I wanted to use MAGMA to speed up a sparse preconditioned conjugate gradient solver. However, my first tries result in a slower solve than the CPU-Version using Eigen. Probably, I am doing something wrong and have forgotten to set a flag or sth like that.
Here is my test function:
Code: Select all
#include <cuda_runtime.h>
#include <chrono>
#include <vector>
#include <iostream>
#include </magma/include/magma_v2.h>
#include </magma/include/magmasparse.h>
#include <Eigen/Dense>
#include <Eigen/Sparse>
#define TIMING
#ifdef TIMING
#define INIT_TIMER auto start = std::chrono::high_resolution_clock::now();
#define START_TIMER start = std::chrono::high_resolution_clock::now();
#define STOP_TIMER(name) std::cout << "RUNTIME of " << name << ": " << \
std::chrono::duration<double, std::milli>( \
std::chrono::high_resolution_clock::now()-start \
).count() << " ms " << std::endl;
#else
#define INIT_TIMER
#define START_TIMER
#define STOP_TIMER(name)
#endif
void PCGMagma()
{
// Initialize MAGMA and create some LA structures.
magma_init();
magma_sopts opts;
magma_queue_t queue;
magma_queue_create( 0, &queue );
magma_s_matrix A={Magma_CSR}, dA={Magma_CSR};
magma_s_csr_mtx(&A, "Amatrix.mtx", queue);
int i, m=A.num_rows, n=1, nnz = A.nnz;
//init Eigen Matrix
Eigen::SparseMatrix<float> S;
S.resize(m,m);
std::vector<Eigen::Triplet<float>> triplets;
for(int j = 0; j < m; j++)
{
int start = A.row[j];
int end = A.row[j + 1];
for(int k = start; k < end; k++)
{
triplets.push_back(Eigen::Triplet<float>(j,A.col[k],A.val[k]));
}
}
S.setFromTriplets(triplets.begin(), triplets.end());
// init Eigen solution
Eigen::VectorXf _sol(m);
_sol.setConstant(0.1);
// init Eigen rhs from solution
Eigen::VectorXf _rhs(m);
_rhs = S*_sol;
Eigen::VectorXf _x(m);
_x.setZero();
Eigen::ConjugateGradient<Eigen::SparseMatrix<float>, Eigen::Lower|Eigen::Upper, Eigen::DiagonalPreconditioner<float>> cg;
cg.setMaxIterations(30);
cg.setTolerance(1e-12);
INIT_TIMER
START_TIMER
cg.compute(S);
_x = cg.solve(_rhs);
//t.stop();
STOP_TIMER("Eigen PCG")
std::cout << "iterations: " << cg.iterations() << " res: " << cg.error() << std::endl;
std::cout << "difference to solution: " << (_x - _sol).norm() << std::endl;
float *sol = (float*) calloc(m, sizeof(float));
float* rhs = (float*) calloc(m, sizeof(float));
for(int i = 0; i < m; i++)
{
rhs[i] = _rhs(i);
sol[i] = 0.0;
}
magma_s_matrix b={Magma_DENSE}, db={Magma_DENSE};
magma_s_matrix x={Magma_CSR}, dx={Magma_CSR};
// Pass the rhs to MAGMA.
magma_svset( m, 1, rhs, &b, queue );
// Choose a solver, preconditioner, etc. - see documentation for options.

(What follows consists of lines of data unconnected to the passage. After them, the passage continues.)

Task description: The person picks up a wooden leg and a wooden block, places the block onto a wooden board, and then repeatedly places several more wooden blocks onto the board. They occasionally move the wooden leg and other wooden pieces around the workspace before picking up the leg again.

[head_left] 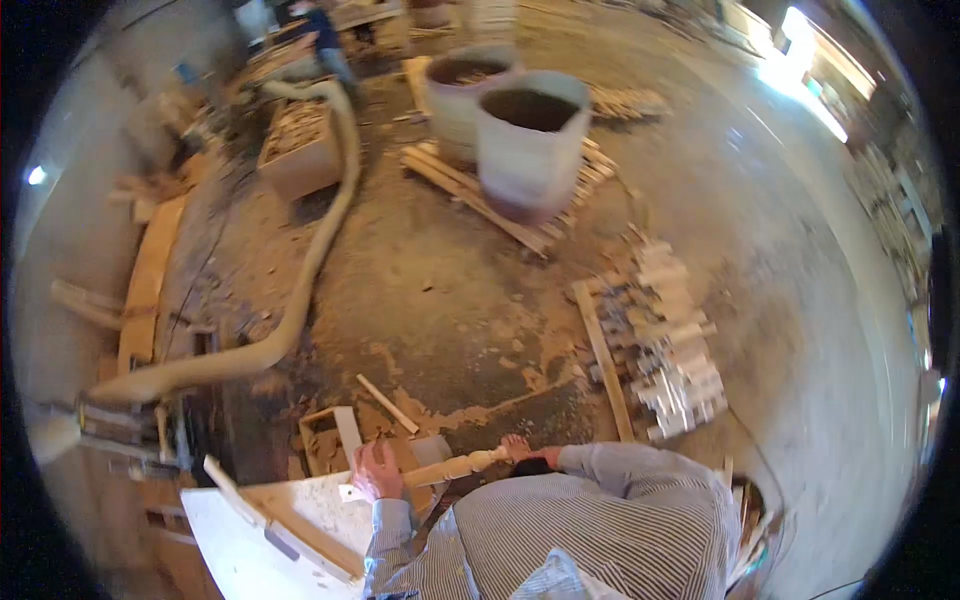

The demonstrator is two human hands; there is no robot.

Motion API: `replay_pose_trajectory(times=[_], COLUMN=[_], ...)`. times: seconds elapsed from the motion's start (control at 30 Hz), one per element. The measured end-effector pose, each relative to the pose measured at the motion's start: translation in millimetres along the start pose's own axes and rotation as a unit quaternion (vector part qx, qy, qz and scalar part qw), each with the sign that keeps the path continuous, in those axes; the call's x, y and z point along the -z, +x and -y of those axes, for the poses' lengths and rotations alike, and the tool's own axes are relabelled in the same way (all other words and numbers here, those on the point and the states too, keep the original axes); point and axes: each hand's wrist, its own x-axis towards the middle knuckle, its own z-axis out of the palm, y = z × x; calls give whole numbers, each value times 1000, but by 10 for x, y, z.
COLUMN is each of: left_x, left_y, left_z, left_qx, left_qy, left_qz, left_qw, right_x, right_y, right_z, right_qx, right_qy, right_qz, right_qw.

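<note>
A turned wooden spindle lies across the front of my body, pale, with carved rings and a square section toward the left. My left hand wraps round its left part, and the end pokes out beyond the palm. At the opposite tip, my right hand closes on the narrow end; its fingers are small and partly blurred. Below and left of my left hand is a white-topped work table with a wooden fence across it.
An open wooden box stands just past my left hand, near a loose stick. A thick hose crosses the floor. Stacked wood pieces lie to the right. Large bins rest on a pallet. Far back is another person.
</note>
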Motion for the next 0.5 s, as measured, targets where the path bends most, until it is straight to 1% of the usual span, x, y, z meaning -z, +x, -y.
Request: replay_pose_trajectory(times=[0.03, 0.07, 0.1, 0.13, 0.17, 0.2, 0.23, 0.27, 0.33, 0.4, 0.47, 0.5], left_x=[-3, -31, -98, -120, -106, -95, -91, -124, -201, -184, -235, -317], left_y=[-12, -20, -21, -30, -28, -24, -21, -20, -8, -14, -11, -19], left_z=[-9, 18, 89, 130, 146, 143, 116, 150, 245, 196, 284, 330], left_qx=[3, 7, 8, -9, -24, -38, -14, -28, 0, 8, 3, 8], left_qy=[3, 5, 0, -5, 10, 25, 31, 29, 30, 18, 17, -77], left_qz=[-16, -32, -24, -9, -17, -26, -15, -6, 10, 22, 16, 4], left_qw=[1000, 999, 1000, 1000, 1000, 999, 999, 999, 999, 1000, 1000, 997], right_x=[-3, -85, 2, 63, 268, 608, 935, 1211, 1700, 2103, 2381, 2475], right_y=[-17, -10, -106, -208, -315, -441, -552, -661, -825, -960, -1093, -1157], right_z=[17, -1, -159, -318, -437, -510, -571, -617, -705, -794, -970, -1029], right_qx=[-31, -11, -18, -24, -31, -36, -44, -51, -60, -64, -71, -75], right_qy=[6, 31, 75, 112, 144, 171, 193, 211, 256, 306, 395, 440], right_qz=[1, -41, 37, 100, 144, 177, 206, 231, 271, 313, 356, 377], right_qw=[999, 999, 996, 988, 978, 969, 958, 948, 926, 897, 844, 812])
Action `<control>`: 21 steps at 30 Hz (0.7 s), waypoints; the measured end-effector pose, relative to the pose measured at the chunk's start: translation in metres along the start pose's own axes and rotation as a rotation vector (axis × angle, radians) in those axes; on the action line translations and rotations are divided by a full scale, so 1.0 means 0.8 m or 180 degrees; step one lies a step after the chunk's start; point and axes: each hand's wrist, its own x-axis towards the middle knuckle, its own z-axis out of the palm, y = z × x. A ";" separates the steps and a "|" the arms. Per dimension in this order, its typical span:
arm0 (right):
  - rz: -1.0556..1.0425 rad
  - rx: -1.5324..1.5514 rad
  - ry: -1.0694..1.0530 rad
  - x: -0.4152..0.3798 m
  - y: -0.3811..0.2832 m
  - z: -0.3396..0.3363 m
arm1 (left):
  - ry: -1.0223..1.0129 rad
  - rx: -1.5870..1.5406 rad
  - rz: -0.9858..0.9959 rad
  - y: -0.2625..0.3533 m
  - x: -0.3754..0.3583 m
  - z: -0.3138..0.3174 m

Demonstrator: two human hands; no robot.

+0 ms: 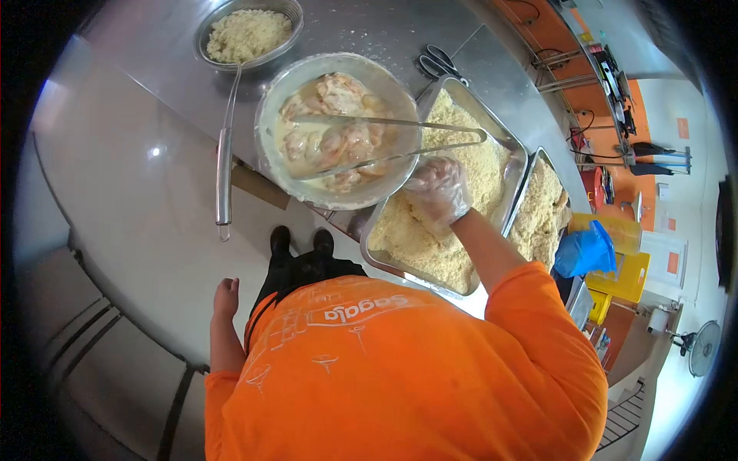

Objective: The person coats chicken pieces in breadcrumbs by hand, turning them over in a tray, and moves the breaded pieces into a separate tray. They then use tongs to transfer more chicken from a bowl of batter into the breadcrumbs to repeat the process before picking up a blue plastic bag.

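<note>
My right hand [438,192], in a clear plastic glove, reaches down into a steel tray [516,157] filled with breadcrumbs [419,242]. Its fingers curl into the crumbs, and anything under them is hidden. Just left of the hand stands a large steel bowl [265,115] of pale battered pieces [327,138]. Metal tongs [384,138] lie across the bowl, their tips near my gloved hand. My left hand [225,296] is bare and hangs beside my hip, away from the counter, holding nothing.
A second tray [542,207] of breaded pieces sits to the right, with a blue glove [584,250] at its near end. A long-handled strainer [246,34] of crumbs and scissors [440,61] lie on the steel counter [369,31]. Shelves stand at far right.
</note>
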 end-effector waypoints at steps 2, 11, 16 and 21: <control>0.0144 -0.0159 0.0731 -0.010 0.003 0.016 | 0.0051 -0.0042 -0.0068 -0.016 -0.004 0.004; -0.0497 0.0393 -0.1437 -0.039 -0.071 -0.063 | 0.0007 -0.0073 -0.0234 -0.073 0.017 0.007; -0.0789 0.0176 0.0375 -0.137 -0.021 0.018 | -0.0254 0.0294 -0.0156 -0.020 0.004 -0.017; -0.0241 -0.0189 0.0811 -0.192 0.004 0.040 | -0.0178 0.0379 0.0079 -0.034 0.023 -0.016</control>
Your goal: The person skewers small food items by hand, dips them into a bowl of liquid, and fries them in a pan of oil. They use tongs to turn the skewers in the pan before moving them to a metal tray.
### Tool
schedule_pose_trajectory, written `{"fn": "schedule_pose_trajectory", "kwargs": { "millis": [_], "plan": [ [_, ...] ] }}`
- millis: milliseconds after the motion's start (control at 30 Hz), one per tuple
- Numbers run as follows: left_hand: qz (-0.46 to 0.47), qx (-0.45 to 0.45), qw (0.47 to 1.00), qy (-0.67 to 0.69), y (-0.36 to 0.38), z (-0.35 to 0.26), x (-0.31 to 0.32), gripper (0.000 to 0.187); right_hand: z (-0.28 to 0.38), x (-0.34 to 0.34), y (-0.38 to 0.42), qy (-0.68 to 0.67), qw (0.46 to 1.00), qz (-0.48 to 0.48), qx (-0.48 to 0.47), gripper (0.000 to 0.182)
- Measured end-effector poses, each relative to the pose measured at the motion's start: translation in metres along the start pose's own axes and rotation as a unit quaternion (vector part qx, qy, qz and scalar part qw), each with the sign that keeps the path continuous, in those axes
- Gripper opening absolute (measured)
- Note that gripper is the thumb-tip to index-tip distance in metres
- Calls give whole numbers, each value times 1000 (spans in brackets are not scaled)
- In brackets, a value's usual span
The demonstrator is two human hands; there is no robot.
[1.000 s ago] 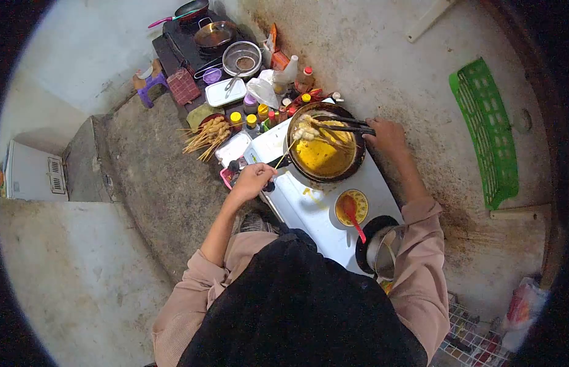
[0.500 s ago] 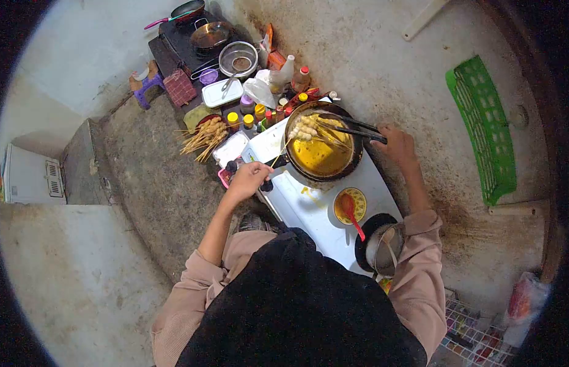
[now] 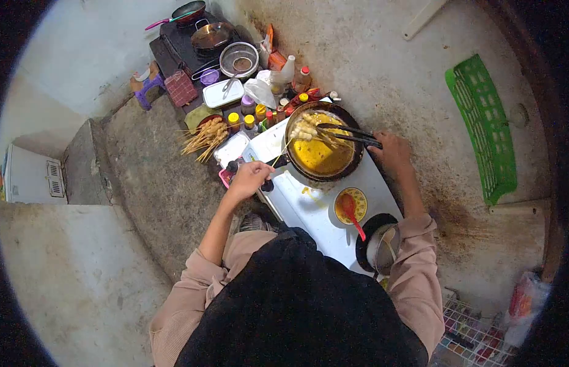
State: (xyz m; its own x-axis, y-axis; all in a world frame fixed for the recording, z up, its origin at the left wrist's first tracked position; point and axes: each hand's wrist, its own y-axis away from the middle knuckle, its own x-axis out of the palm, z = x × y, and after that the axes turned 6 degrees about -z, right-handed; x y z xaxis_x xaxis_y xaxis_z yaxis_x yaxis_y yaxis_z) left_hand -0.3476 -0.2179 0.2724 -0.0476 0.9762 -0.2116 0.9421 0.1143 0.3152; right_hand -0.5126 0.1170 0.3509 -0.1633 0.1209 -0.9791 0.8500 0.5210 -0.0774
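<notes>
My right hand (image 3: 392, 151) is closed on black tongs (image 3: 351, 133), whose tips reach into a dark pan (image 3: 359, 153) of yellow oil (image 3: 321, 158). Pale skewered pieces (image 3: 304, 131) lie at the pan's upper left, by the tong tips. Left of the pan, my left hand (image 3: 252, 178) pinches the end of a thin wooden skewer (image 3: 279, 158) that runs up toward those pieces. The pan's handle is just beside that hand. Below the pan stands a patterned bowl (image 3: 358, 197) with a red spoon (image 3: 353, 217) in it.
A pile of skewers (image 3: 206, 138) lies beyond my left hand, beside capped bottles (image 3: 233, 120). A white tray (image 3: 223, 93), a strainer (image 3: 239, 59) and pans (image 3: 212, 37) are farther back. A sieve (image 3: 384, 252) is near my right forearm; a green rack (image 3: 485, 131) is at right.
My right hand has moved slightly down and left, and the tongs have shifted lower over the pan. My left hand is nearly unmoved.
</notes>
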Motion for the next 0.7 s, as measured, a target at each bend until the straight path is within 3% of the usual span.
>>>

opts.solver_par.solver = Magma_PCGMERGE;
opts.solver_par.maxiter = 30;
opts.solver_par.rtol = 1e-12;
opts.precond_par.solver = Magma_JACOBI;
opts.precond_par.levels = 0;
opts.precond_par.trisolver = Magma_CUSOLVE;
// Initialize the solver.
magma_ssolverinfo_init( &opts.solver_par, &opts.precond_par, queue );
// Copy the system to the device
magma_smtransfer( A, &dA, Magma_CPU, Magma_DEV, queue );
magma_smtransfer( b, &db, Magma_CPU, Magma_DEV, queue );
// initialize an initial guess for the iteration vector
magma_svinit( &dx, Magma_DEV, b.num_rows, b.num_cols, 0.0, queue );
// Generate the preconditioner.
magma_s_precondsetup( dA, db, &opts.solver_par, &opts.precond_par, queue );
cudaDeviceSynchronize();
START_TIMER
// If we want to solve the problem, run:
magma_s_solver( dA, db, &dx, &opts, queue );
cudaDeviceSynchronize();
STOP_TIMER("MAGMA PCG")
// Then copy the solution back to the host...
magma_smtransfer( dx, &x, Magma_DEV, Magma_CPU, queue );
// and back to the application code
magma_svcopy( x, &m, &n, sol, queue );
std::cout << "iterations: " << opts.solver_par.numiter << " res: " << opts.solver_par.iter_res << std::endl;
// Free the allocated memory...
magma_smfree( &dx, queue );
magma_smfree( &db, queue );
magma_smfree( &dA, queue );
magma_smfree( &b, queue ); // won't do anything as MAGMA does not own the data.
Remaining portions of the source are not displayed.